Weblog: At large in the greyhound world
Micawber Principle does not work for us just now
THE MONDAY COLUMN
LAST week I found myself deliberately choosing bet365 for my typically daft multiple bet – as I knew they paid to the Fund. It felt a bit like Tote betting used to – you bet with the Tote because it felt right, because the profit went back to racing.
Other online bookies, in general, have yet to sort this out – although Tom Kelly, chairman of the Greyhound Board, is working hard on trying to make progress. Clearly the impasse between horseracing and the betting industry offers him a window of opportunity. Racing turned down a levy deal around the offshore business because it felt there was a better ‘racing right’ deal to be done.
My view has always been that horseracing has never fully appreciated the worth that its statutory levy represents – it feels like gold dust to greyhounds!
Perhaps now the bookmakers might prefer to conclude a deal with greyhound racing, proving commercial arrangements can work around the voluntary Fund. Horseracing seems to operating on the Micawber Principle – that something will turn up. And of course greyhound racing is not going to follow the horses and demand approved sponsorship partnerships. Bet365 are welcome to sponsor any greyhound event they like!
However, the Micawber Principle is also underpinning our attitude to Wimbledon. The hope here is the planning application with either fail at the Merton hurdle, or then be called in by the Mayor of London who will ‘do something’. What Galliards are having is a bet to nothing.

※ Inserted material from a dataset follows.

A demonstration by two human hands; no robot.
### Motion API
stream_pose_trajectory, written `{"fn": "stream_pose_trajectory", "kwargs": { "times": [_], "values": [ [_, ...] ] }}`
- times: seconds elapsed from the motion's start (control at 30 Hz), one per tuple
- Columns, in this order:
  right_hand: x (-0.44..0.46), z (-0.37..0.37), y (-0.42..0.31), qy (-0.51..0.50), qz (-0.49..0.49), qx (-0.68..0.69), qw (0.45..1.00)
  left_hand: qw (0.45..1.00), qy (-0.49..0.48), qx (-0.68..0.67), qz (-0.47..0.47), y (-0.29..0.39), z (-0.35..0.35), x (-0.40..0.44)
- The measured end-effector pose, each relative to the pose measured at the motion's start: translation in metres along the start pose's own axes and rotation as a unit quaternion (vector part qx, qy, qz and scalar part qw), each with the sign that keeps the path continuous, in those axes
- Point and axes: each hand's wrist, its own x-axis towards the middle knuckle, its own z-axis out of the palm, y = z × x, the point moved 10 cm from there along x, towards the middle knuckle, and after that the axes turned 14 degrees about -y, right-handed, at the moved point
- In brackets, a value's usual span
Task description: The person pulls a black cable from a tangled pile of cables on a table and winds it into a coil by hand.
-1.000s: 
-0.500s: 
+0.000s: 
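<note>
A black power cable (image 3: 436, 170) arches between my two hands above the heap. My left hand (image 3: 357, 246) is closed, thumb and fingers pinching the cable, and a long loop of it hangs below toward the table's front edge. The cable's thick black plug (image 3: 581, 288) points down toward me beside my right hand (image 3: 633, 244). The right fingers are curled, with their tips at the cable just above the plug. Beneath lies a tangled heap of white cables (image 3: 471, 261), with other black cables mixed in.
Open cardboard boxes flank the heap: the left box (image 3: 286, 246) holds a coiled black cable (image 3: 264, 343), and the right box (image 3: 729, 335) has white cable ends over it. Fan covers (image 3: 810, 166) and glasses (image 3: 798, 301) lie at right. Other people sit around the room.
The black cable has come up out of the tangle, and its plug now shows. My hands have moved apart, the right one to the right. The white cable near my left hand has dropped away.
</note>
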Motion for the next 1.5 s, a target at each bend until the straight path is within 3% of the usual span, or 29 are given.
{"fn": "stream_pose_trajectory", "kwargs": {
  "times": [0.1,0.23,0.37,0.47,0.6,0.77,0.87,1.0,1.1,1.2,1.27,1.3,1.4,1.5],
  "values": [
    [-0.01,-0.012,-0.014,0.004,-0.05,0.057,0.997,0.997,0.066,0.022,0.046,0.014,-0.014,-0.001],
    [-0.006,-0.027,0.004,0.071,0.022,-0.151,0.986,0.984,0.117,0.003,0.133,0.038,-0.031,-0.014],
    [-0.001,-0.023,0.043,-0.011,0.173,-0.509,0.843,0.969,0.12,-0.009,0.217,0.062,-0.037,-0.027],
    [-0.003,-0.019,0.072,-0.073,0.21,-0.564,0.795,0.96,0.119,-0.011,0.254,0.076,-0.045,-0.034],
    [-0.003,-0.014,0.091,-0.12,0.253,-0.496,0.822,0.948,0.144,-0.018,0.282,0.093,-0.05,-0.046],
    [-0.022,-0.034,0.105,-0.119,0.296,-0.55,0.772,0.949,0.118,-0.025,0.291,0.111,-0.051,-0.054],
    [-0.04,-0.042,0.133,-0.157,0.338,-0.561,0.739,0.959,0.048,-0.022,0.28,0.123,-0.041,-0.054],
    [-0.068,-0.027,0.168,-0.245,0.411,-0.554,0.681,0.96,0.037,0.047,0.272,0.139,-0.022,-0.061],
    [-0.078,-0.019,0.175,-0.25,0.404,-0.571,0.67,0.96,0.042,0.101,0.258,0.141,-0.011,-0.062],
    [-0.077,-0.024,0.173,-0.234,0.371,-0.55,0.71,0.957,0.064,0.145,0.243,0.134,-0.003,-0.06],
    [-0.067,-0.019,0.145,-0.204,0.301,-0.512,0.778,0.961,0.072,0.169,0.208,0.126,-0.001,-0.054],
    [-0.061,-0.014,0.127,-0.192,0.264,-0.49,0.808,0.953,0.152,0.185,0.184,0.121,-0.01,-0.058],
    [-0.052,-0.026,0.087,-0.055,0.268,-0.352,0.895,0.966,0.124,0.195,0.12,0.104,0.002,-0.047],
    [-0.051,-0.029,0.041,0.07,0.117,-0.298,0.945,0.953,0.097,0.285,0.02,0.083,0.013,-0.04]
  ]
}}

They want to try to get all Nama’s money they have invested/wasted on Wimbledon back in one development hit – hence the unrealistic number of apartments around the ‘enabling’ football ground. The fact there are serious floodplain and transport infrastructure issues, while also being sited next to the largest electricity substation in London, gets conveniently ignored. You would not want to live there, especially on a match day.
Planners are supposed to take these things on board and ignore the blandishments of developers, but of course there is an empathy for football, plus a focus on building as much as they can where they can.

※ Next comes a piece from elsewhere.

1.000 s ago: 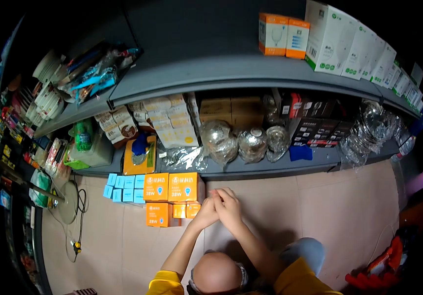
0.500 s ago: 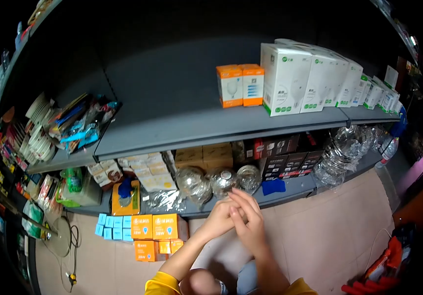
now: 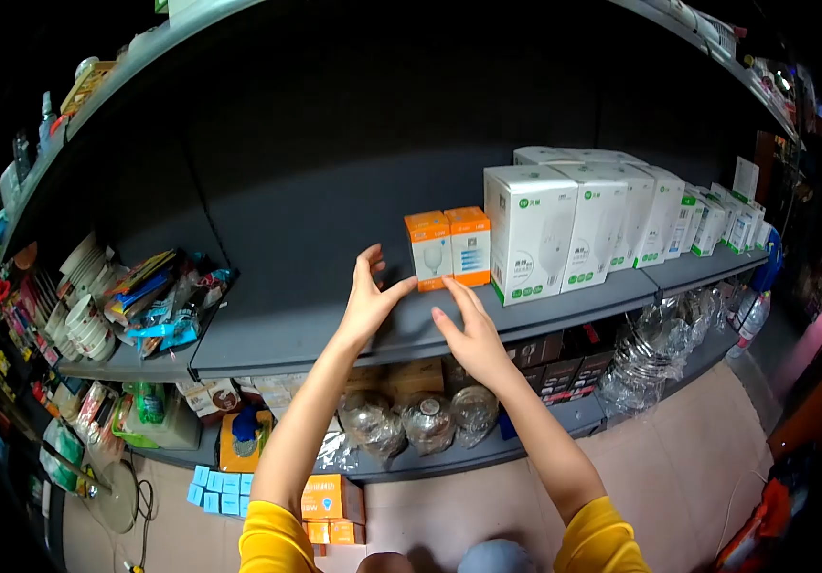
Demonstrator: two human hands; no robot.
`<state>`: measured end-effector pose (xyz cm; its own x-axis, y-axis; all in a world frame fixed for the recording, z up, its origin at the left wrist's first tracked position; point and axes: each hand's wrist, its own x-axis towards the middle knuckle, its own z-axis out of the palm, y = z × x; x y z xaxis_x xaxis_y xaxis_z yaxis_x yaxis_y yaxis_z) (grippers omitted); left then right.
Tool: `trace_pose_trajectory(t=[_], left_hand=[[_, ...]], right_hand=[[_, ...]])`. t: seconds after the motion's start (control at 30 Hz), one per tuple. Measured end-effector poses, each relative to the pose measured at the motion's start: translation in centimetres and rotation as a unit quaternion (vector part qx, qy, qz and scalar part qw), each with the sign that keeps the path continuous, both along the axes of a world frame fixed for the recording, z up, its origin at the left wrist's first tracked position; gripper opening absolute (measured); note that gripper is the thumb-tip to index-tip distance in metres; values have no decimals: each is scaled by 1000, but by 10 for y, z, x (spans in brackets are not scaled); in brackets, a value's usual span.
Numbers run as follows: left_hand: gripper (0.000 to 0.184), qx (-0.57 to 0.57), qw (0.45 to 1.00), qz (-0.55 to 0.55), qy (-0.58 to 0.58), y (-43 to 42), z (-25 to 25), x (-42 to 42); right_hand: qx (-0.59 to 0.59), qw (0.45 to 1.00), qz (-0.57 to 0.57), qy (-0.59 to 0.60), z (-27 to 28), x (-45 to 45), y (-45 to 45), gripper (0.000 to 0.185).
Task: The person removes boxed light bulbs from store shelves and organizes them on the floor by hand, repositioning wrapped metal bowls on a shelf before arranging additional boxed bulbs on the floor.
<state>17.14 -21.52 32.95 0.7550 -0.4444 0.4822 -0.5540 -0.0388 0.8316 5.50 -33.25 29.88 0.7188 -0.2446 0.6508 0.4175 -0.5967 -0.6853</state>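
Two orange-and-white light bulb boxes, the left one (image 3: pixel 430 256) and the right one (image 3: pixel 471 253), stand side by side on the grey shelf (image 3: pixel 287 310). My left hand (image 3: pixel 371 298) is at the left box, fingers spread, its thumb close to the lower front corner. Below and in front of the boxes is my right hand (image 3: pixel 469 334), fingers apart and pointing up at their base. Neither hand holds anything; whether a fingertip touches a box I cannot tell. Taller white bulb boxes (image 3: pixel 530 239) with green marks stand just right of the orange pair.
Stacked bowls (image 3: pixel 91 329) and packaged goods (image 3: pixel 162 306) fill the shelf's left end. On the lower shelf are plastic-wrapped round metal items (image 3: pixel 428 422). Orange boxes (image 3: pixel 323 497) and small light-blue boxes (image 3: pixel 212 490) lie on the floor. A black cable (image 3: pixel 146 520) runs at left.
My hands were clasped together low over the floor. They have come apart and reached forward to the orange boxes on the shelf. The view has tilted upward.
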Motion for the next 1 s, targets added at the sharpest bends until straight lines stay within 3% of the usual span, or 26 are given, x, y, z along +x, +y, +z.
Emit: trace_pose_trajectory(t=[0.03,0.1,0.13,0.27,0.5,0.7,0.8,1.0], left_hand=[[79,36,999,10,0,-4,2,9],[87,89,996,13,-9,-12,2,26],[96,145,989,17,-13,-15,2,32],[106,129,989,-32,61,-35,2,46],[102,72,990,-32,120,-59,-4,53],[92,18,995,-52,83,-69,-22,65],[81,25,999,15,-30,-70,-29,72],[72,-26,998,55,-4,-57,-31,59]], right_hand=[[-4,1000,-1,-5,-1,8,-5,46],[-154,984,-82,22,-2,21,-12,47],[-134,988,-63,41,-2,27,-15,49],[-96,991,-63,72,-1,45,-23,50],[-113,988,-56,92,-1,52,-28,52],[-45,994,-29,94,3,49,-31,51],[-17,993,-45,104,3,53,-33,54],[20,994,-81,72,-16,76,-38,56]])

Greyhound racing, while actually ideal for the site, is on the back foot – tracks in London have gradually vanished due to the rising value of the land.
Part of any justification for keeping Wimbledon alive was there had been a betting shop contract helpfully given there, but surprisingly Bags have taken it away next year – and has since claimed it was because they had hoped to see the trainers better rewarded.
Really? That sounds like spinning to me. Bags don’t worry about what the GRA pays its trainers at Belle Vue, Perry Barr or Hall Green or, come to think if it, those at Poole or Swindon either. Everyone knows bookmaker-owned tracks pay far better.
The GRA did increase its trainer and bonus payments significantly at Wimbledon, mainly because it had to, and Clive Feltham, MD of the GRA, told me last week that this, allied to the negative side of Bags – the meetings start earlier, making them less attractive to racegoers – plus a general shortage of dogs, led to Wimbledon actually losing money this year compared to a small profit last year.
At least the other GRA tracks are pulling in good crowds, and the future for Belle Vue and Perry Barr is assured. A planning application by the owners of Hall Green is expected shortly, but greyhound fans will be making their case, similar to that for Wimbledon, around the way this sport genuinely and unusually appeals to the entire family.
Rick Holloway reckons the Derby will end up at Belle Vue. Maybe he’s right, but I’m not so sure. Were Wimbledon to close, and Hills to walk away, the GRA would be left without a sponsor, and would be swapping graded racing that fits its Manchester market for a costly event they would just get a lot of stick over for not doing enough with.
My guess is if we lose Wimbledon, the GBGB may yet be handed the Derby so that it can be put open to offers. That would at least be interesting to see what then turned up.